TASK MATERIAL:
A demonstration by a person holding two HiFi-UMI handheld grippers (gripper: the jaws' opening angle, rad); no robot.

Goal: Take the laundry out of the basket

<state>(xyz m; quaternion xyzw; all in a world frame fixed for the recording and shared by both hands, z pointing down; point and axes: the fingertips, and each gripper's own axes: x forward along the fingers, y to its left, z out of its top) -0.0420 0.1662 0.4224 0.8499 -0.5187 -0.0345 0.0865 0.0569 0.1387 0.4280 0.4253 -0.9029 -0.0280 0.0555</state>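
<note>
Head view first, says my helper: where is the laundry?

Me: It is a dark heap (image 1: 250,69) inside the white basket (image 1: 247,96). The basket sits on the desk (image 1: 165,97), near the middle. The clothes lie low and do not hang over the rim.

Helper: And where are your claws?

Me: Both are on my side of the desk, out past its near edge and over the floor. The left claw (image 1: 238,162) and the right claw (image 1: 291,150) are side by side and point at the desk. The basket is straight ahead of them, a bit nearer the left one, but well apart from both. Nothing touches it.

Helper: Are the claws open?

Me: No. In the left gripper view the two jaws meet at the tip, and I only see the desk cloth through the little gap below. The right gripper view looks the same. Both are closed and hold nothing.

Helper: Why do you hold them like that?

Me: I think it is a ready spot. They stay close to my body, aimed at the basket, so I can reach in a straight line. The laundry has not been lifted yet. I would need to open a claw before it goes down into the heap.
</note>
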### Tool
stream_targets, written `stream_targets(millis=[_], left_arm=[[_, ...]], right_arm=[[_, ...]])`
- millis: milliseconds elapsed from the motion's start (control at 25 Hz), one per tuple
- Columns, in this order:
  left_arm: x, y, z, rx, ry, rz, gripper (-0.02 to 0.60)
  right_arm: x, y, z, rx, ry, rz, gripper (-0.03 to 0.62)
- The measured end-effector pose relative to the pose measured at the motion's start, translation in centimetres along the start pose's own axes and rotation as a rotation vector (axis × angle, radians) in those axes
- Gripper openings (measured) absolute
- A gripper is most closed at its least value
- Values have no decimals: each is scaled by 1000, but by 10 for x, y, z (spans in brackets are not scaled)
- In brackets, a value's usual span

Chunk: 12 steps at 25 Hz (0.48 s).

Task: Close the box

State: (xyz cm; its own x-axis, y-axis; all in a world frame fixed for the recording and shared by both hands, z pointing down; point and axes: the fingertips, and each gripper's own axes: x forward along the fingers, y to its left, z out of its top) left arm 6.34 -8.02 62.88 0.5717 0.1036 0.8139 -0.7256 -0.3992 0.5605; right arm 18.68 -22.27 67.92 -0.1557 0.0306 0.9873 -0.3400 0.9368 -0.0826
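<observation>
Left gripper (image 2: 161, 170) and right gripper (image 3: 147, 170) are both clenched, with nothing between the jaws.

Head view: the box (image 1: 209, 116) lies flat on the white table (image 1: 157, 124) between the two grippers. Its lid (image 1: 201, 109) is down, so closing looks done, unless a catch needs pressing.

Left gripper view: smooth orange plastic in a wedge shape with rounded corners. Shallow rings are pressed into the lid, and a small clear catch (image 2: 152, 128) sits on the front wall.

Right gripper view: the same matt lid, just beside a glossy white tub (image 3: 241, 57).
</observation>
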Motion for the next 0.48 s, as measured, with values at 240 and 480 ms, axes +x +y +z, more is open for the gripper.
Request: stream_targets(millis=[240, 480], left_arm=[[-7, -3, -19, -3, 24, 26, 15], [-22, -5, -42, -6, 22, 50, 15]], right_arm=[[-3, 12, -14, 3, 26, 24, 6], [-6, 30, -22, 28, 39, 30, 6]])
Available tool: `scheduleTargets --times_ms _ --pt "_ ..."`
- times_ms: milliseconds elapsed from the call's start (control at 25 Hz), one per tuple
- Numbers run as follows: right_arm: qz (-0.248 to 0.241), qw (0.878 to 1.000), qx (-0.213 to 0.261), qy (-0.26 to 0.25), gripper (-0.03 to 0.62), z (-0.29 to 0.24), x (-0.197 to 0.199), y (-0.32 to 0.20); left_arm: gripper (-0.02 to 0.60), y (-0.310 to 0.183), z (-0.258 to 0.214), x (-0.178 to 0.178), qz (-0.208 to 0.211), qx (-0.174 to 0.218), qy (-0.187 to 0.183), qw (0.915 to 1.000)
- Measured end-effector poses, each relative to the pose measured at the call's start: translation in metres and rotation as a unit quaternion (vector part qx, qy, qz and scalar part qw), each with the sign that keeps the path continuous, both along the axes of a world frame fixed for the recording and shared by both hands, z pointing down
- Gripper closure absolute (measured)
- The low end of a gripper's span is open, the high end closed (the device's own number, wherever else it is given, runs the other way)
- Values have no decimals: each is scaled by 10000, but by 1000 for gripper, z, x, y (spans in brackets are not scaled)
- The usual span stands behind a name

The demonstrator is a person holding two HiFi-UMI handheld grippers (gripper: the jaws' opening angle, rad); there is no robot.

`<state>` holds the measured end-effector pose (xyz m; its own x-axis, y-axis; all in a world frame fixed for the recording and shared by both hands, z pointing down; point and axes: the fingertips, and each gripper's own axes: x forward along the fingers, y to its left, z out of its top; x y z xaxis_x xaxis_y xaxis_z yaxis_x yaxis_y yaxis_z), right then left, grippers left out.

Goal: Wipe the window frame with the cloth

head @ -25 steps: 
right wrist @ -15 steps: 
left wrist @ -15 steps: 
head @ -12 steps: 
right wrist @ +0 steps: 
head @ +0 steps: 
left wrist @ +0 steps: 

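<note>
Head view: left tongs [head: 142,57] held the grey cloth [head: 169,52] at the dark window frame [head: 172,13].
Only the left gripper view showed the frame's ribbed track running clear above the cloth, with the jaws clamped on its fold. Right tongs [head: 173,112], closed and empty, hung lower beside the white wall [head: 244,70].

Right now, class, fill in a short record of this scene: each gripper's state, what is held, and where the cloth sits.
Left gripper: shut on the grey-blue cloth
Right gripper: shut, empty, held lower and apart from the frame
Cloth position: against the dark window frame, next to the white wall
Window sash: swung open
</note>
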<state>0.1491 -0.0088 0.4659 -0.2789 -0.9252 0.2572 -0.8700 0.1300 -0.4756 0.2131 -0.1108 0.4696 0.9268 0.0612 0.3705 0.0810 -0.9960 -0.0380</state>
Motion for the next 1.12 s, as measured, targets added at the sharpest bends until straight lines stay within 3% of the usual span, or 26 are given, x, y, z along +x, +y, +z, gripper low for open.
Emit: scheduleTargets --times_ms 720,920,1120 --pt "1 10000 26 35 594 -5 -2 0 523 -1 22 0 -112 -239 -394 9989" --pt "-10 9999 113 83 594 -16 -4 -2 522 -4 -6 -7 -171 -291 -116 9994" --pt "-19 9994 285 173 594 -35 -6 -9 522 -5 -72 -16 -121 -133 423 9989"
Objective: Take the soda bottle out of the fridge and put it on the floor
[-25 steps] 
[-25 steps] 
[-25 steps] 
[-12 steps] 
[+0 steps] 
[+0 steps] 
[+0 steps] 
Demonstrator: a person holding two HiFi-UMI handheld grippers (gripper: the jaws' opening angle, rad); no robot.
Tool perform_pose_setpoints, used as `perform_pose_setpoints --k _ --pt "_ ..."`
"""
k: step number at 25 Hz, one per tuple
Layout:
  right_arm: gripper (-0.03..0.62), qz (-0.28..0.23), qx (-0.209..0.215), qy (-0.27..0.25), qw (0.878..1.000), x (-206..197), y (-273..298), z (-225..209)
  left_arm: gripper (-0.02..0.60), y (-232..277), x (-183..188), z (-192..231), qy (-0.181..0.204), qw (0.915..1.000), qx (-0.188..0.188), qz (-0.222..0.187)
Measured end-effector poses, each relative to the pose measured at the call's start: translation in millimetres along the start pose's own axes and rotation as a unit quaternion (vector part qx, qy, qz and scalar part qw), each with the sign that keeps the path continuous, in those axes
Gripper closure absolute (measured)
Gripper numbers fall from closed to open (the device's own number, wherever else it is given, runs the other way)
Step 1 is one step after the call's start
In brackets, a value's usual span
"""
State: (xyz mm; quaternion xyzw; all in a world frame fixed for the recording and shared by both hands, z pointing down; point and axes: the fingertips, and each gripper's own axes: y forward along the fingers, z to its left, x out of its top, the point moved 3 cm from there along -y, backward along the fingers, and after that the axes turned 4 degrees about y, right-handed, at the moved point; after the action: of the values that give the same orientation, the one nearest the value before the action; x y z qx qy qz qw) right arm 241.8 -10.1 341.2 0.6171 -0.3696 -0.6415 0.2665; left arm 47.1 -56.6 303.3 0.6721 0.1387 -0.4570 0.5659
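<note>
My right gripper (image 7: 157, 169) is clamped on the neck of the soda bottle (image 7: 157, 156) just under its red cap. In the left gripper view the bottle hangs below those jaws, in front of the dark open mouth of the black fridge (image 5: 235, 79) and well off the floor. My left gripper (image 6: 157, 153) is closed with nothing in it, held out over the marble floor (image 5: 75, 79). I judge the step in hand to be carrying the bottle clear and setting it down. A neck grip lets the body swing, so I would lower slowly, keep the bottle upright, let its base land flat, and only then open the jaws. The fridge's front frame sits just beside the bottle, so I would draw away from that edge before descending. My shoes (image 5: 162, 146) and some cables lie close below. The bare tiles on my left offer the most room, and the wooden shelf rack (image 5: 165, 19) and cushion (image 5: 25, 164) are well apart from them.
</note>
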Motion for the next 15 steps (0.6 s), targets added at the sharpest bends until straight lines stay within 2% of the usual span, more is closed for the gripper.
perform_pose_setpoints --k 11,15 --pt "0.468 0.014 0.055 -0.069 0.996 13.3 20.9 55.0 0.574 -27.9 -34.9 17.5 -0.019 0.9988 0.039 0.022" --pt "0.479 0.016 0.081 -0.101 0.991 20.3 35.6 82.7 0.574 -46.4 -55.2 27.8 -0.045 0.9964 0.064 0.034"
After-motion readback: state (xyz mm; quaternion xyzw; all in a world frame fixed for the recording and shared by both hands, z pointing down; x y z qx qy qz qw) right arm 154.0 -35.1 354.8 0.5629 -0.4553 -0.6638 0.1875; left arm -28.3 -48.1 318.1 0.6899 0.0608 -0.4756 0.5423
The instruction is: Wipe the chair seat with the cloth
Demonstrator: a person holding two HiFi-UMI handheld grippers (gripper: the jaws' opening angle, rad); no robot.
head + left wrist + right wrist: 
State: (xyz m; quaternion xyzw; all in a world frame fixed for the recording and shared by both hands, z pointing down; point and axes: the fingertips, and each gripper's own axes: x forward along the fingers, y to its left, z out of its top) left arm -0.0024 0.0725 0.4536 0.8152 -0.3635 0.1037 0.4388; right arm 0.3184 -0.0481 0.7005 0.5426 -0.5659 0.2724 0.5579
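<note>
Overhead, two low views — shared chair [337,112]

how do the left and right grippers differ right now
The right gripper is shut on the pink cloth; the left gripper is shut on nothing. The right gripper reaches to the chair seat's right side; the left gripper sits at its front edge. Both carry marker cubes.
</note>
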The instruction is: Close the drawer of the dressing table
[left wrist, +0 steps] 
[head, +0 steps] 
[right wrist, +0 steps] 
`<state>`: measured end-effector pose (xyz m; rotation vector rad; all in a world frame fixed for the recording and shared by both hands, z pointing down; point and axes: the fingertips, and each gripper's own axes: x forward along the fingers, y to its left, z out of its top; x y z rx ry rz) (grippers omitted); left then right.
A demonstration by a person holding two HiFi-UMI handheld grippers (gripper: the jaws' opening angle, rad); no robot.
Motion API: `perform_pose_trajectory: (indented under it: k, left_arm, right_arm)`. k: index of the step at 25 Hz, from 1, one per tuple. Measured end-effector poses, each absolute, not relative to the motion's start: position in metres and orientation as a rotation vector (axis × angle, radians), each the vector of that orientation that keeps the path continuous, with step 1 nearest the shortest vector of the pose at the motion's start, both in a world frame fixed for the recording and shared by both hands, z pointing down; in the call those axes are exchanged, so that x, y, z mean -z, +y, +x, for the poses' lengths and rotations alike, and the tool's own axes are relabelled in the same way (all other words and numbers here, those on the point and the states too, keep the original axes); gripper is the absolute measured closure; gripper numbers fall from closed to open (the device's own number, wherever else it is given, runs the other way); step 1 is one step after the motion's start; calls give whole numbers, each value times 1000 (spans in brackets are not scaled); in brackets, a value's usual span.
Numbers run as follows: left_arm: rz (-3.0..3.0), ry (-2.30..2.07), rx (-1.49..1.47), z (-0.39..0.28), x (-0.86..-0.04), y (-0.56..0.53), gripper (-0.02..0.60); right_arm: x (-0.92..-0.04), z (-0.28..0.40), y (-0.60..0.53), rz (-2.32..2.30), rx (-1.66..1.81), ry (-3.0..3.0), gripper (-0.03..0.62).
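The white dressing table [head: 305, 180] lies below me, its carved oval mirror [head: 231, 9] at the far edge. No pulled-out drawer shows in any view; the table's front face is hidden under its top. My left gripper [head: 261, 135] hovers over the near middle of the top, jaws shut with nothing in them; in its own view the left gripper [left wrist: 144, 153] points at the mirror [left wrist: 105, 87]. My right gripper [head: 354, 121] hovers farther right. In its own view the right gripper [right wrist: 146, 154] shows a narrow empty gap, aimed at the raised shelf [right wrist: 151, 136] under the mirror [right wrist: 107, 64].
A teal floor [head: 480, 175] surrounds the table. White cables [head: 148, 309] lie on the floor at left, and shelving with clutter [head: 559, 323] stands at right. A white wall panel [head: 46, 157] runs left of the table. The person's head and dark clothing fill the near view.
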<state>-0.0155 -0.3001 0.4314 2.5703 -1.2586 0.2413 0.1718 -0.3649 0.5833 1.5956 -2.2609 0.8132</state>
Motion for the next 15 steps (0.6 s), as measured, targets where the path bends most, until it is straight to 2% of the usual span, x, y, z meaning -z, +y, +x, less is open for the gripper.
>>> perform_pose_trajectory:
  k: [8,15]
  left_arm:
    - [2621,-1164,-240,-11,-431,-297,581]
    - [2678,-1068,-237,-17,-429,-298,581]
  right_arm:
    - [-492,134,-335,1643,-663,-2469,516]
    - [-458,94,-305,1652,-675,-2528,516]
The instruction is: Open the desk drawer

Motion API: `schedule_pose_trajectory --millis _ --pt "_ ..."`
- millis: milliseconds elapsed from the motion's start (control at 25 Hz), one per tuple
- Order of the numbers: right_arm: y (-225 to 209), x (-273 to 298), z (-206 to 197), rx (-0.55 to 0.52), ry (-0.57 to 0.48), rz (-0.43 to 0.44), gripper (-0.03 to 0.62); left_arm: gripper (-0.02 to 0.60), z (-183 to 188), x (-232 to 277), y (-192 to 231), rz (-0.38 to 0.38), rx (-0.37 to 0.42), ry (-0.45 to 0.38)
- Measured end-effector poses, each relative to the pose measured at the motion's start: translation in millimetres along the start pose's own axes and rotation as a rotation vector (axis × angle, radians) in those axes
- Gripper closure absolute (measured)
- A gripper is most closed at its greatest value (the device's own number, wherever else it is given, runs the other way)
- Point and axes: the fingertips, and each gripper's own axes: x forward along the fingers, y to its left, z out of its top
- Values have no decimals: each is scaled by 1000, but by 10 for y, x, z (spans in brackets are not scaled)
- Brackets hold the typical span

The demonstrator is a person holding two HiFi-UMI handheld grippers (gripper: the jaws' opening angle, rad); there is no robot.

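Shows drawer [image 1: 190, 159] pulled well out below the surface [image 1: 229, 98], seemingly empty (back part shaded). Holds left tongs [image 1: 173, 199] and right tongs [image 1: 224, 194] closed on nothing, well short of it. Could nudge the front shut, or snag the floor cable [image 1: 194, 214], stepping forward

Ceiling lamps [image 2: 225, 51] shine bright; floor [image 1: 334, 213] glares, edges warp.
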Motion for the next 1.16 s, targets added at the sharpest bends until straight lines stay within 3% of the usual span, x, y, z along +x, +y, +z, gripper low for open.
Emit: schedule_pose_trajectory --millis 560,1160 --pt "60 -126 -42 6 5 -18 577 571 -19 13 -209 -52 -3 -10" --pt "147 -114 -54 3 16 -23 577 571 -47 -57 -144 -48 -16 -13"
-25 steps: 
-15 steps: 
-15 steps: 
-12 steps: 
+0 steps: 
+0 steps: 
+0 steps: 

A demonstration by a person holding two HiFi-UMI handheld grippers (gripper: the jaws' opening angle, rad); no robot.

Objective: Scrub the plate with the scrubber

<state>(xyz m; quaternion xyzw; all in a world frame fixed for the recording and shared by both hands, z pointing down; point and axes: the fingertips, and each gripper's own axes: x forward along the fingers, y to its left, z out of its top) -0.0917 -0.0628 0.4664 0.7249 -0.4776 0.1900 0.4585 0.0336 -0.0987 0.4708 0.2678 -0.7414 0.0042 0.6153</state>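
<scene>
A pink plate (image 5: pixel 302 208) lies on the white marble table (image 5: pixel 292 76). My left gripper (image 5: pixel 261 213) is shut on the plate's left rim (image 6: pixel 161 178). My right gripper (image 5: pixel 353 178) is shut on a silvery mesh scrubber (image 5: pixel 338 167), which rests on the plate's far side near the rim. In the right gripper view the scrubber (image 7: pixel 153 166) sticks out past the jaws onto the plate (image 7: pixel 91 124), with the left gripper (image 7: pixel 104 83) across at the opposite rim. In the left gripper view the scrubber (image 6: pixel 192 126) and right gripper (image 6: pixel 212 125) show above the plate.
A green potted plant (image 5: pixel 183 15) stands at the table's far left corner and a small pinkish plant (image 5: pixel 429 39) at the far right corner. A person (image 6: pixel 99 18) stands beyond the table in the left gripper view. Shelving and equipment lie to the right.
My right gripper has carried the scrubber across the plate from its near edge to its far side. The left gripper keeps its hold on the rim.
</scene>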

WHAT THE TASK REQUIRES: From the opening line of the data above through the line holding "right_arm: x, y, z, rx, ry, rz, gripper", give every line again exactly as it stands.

SOLUTION TO THE PROBLEM:
A demonstration by a person holding two HiFi-UMI handheld grippers (gripper: the jaws' opening angle, rad); no robot.

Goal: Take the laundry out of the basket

<state>(xyz m; quaternion xyzw; all in a world frame fixed for the recording and shared by both hands, z pointing down; point and axes: the fingertips, and each gripper's own axes: x forward along the fingers, y to its left, z out of its top) -0.0420 0.1662 0.4224 0.8499 -0.5187 -0.0345 0.0865 0.0569 0.1387 0.4280 0.4253 -0.9029 -0.0280 0.0555</state>
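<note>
Head view first, says my helper: where is the laundry?

Me: It is a dark heap (image 1: 250,69) inside the white basket (image 1: 247,96). The basket sits on the desk (image 1: 165,97), near the middle. The clothes lie low and do not hang over the rim.

Helper: And where are your claws?

Me: Both are on my side of the desk, out past its near edge and over the floor. The left claw (image 1: 238,162) and the right claw (image 1: 291,150) are side by side and point at the desk. The basket is straight ahead of them, a bit nearer the left one, but well apart from both. Nothing touches it.

Helper: Are the claws open?

Me: No. In the left gripper view the two jaws meet at the tip, and I only see the desk cloth through the little gap below. The right gripper view looks the same. Both are closed and hold nothing.

Helper: Why do you hold them like that?

Me: I think it is a ready spot. They stay close to my body, aimed at the basket, so I can reach in a straight line. The laundry has not been lifted yet. I would need to open a claw before it goes down into the heap.
</note>
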### Tool
stream_targets, written `stream_targets(millis=[_], left_arm=[[_, ...]], right_arm=[[_, ...]])`
- millis: milliseconds elapsed from the motion's start (control at 25 Hz), one per tuple
- Columns, in this order:
  left_arm: x, y, z, rx, ry, rz, gripper (-0.02 to 0.60)
  right_arm: x, y, z, rx, ry, rz, gripper (-0.03 to 0.62)

The work on this exercise has been finished.